Records follow. Pull out every line that contains "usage".
START The input
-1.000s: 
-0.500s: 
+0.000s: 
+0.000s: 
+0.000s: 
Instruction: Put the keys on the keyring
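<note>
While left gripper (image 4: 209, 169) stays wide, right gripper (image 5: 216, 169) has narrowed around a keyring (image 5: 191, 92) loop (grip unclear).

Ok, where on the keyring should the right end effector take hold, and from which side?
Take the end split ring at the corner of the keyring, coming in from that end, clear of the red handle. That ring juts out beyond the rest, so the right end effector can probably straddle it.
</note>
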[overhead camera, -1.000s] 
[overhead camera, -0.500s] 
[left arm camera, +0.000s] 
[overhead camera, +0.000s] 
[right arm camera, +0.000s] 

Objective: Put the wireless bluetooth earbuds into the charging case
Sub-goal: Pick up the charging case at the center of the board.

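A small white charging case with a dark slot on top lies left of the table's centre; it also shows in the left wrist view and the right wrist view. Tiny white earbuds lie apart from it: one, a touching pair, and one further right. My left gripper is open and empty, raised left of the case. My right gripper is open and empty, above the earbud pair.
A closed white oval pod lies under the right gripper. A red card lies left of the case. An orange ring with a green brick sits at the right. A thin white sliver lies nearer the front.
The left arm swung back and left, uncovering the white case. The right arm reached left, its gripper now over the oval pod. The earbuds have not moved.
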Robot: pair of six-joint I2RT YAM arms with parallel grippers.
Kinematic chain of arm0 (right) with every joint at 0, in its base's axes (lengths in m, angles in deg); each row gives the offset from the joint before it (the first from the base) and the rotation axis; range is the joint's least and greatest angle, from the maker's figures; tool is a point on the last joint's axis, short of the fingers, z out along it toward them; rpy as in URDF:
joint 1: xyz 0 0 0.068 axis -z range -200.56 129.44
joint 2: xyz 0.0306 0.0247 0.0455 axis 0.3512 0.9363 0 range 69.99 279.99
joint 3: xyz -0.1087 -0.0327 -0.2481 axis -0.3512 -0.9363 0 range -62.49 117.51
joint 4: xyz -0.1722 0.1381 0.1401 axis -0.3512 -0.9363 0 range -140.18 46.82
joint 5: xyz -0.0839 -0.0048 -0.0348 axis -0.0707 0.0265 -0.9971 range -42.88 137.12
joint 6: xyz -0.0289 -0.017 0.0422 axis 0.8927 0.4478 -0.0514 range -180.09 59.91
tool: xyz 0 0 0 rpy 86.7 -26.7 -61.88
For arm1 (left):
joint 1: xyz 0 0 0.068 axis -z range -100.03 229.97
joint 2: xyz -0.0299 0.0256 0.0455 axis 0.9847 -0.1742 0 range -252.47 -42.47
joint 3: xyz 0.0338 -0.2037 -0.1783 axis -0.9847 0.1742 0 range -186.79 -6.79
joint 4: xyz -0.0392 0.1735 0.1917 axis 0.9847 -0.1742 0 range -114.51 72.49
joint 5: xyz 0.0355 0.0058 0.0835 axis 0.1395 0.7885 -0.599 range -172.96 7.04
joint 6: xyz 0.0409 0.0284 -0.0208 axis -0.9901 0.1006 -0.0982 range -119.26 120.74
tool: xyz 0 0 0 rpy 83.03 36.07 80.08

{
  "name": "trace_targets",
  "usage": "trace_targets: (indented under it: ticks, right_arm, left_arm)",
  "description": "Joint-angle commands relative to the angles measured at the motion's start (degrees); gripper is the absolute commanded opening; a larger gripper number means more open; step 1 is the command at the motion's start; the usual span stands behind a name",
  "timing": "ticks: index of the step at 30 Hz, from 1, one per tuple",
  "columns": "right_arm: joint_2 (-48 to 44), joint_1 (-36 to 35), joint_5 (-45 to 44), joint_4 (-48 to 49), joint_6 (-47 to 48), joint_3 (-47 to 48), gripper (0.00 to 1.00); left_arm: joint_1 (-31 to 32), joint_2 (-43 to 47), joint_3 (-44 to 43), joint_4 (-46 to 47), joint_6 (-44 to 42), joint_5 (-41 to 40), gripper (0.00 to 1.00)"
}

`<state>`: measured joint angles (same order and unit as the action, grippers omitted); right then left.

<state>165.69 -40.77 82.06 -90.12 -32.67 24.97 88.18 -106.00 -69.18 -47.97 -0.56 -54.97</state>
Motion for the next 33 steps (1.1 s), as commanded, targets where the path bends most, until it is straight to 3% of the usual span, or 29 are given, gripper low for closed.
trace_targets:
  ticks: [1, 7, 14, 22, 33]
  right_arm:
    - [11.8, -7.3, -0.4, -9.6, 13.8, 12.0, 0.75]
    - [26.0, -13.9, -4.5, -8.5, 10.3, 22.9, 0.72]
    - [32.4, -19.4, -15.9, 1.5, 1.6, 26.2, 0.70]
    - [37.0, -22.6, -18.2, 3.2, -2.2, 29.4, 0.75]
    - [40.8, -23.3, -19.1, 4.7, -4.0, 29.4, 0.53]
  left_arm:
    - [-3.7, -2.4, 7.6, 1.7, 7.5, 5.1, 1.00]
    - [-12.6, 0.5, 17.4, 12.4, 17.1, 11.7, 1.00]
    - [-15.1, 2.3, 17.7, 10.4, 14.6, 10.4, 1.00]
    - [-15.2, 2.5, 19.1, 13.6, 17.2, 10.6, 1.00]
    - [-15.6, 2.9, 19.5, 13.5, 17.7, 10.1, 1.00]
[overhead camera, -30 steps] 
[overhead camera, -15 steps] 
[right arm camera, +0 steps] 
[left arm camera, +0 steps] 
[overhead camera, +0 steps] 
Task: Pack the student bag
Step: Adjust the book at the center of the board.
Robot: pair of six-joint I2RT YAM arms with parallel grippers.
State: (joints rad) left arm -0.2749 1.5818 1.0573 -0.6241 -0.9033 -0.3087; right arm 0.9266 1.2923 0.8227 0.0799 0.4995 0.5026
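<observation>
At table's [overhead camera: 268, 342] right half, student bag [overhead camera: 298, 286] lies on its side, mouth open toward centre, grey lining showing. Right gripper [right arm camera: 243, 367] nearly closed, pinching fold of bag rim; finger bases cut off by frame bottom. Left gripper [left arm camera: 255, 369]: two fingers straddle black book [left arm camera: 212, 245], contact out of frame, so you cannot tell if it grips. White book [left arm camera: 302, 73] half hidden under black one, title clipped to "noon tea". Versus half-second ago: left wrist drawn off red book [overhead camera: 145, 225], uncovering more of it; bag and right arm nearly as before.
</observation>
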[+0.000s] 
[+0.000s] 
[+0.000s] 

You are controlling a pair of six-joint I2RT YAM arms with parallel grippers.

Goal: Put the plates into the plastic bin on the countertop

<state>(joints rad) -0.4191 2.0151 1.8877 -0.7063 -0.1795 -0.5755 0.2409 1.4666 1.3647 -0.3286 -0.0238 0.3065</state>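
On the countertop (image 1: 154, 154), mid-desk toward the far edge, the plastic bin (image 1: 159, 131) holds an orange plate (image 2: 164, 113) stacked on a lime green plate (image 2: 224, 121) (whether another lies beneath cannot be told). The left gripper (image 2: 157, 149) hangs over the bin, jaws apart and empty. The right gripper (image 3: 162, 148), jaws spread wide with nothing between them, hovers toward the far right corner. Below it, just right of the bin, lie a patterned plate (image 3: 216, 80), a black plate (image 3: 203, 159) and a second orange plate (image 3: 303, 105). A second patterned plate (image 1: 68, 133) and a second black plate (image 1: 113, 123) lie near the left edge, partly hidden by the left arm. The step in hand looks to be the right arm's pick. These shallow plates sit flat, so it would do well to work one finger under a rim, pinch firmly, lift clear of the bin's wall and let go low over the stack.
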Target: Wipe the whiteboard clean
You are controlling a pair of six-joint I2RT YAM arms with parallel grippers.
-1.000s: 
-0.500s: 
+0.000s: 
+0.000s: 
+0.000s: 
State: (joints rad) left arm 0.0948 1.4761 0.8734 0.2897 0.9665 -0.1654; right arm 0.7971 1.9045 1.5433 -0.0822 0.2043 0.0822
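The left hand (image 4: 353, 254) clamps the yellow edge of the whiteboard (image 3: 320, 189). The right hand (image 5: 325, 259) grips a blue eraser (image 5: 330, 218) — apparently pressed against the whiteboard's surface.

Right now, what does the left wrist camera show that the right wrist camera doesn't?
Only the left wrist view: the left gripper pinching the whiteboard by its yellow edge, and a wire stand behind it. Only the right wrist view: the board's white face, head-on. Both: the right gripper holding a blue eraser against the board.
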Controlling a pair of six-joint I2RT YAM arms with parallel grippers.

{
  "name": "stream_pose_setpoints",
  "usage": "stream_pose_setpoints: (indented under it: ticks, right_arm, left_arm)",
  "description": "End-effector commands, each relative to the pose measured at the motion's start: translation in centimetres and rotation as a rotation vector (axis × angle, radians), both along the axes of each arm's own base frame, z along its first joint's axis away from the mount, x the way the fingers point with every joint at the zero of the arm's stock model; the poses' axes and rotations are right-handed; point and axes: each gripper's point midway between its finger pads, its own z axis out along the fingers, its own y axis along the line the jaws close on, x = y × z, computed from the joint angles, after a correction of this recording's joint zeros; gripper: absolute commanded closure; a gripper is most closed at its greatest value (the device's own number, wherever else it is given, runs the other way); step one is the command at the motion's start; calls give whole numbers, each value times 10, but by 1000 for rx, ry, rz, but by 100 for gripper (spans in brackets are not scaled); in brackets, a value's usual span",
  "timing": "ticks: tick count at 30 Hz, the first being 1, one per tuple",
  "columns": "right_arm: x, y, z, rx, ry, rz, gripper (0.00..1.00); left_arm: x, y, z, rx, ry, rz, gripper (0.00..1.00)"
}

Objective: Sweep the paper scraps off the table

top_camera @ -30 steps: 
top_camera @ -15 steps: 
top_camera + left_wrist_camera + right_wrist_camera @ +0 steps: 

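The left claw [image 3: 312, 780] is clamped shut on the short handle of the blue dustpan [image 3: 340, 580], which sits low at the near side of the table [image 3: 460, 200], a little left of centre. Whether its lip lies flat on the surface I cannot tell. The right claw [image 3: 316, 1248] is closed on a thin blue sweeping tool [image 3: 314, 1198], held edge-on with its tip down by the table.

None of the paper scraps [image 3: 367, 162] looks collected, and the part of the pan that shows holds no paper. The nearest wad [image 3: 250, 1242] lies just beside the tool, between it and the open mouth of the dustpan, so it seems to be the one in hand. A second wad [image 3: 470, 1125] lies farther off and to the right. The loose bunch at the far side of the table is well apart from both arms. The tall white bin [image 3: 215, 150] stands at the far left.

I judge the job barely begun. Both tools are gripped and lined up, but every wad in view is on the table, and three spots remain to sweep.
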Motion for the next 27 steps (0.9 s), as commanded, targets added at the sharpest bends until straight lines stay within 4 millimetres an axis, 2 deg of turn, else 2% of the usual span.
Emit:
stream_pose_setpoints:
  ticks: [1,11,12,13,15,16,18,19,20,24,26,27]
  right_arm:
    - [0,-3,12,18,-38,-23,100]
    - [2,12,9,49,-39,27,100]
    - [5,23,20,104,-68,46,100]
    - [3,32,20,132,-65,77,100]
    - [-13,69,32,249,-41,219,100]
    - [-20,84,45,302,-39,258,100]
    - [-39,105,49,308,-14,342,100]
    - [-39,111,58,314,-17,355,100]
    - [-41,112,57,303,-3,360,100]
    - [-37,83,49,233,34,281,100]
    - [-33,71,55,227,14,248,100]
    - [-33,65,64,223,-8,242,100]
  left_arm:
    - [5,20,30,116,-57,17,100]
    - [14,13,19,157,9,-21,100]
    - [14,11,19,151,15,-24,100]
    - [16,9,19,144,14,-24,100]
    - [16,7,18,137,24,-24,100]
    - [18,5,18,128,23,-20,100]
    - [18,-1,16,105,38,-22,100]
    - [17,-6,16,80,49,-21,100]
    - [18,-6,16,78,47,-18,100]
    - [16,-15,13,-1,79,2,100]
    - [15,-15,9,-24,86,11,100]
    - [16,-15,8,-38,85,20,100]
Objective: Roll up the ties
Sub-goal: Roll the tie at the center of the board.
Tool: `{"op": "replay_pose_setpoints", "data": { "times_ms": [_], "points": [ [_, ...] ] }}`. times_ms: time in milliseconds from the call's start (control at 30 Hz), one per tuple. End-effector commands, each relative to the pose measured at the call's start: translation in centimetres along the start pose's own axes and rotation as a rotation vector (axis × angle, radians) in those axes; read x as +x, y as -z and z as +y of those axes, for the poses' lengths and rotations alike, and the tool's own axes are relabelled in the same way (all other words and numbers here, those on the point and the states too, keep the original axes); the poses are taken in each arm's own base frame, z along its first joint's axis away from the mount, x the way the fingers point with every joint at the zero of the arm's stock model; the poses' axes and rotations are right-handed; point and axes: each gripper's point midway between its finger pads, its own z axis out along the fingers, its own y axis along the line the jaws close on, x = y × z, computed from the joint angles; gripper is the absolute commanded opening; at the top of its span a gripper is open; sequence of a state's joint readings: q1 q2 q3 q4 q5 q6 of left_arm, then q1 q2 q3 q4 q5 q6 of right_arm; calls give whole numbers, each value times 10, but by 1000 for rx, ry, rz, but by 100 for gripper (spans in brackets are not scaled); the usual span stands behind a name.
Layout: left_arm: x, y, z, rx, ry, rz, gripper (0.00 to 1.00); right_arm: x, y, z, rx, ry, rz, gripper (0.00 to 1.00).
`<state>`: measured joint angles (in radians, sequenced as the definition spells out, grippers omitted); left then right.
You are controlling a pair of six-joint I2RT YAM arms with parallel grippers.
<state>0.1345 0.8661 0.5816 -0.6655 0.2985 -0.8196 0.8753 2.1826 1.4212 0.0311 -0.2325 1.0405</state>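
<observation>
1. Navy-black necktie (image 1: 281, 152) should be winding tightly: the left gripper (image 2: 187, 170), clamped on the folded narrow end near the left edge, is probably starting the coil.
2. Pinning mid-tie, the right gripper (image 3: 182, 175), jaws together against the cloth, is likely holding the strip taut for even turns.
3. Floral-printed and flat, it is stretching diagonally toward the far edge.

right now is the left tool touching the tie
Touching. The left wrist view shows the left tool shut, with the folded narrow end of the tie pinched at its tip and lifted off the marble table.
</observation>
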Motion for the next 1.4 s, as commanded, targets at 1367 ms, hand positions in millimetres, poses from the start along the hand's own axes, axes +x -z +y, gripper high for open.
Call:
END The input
▶ Solution for this exercise:
  "usage": "trace_targets: (indented under it: ticks, right_arm, left_arm)",
  "usage": "stream_pose_setpoints: (indented under it: ticks, right_arm, left_arm)",

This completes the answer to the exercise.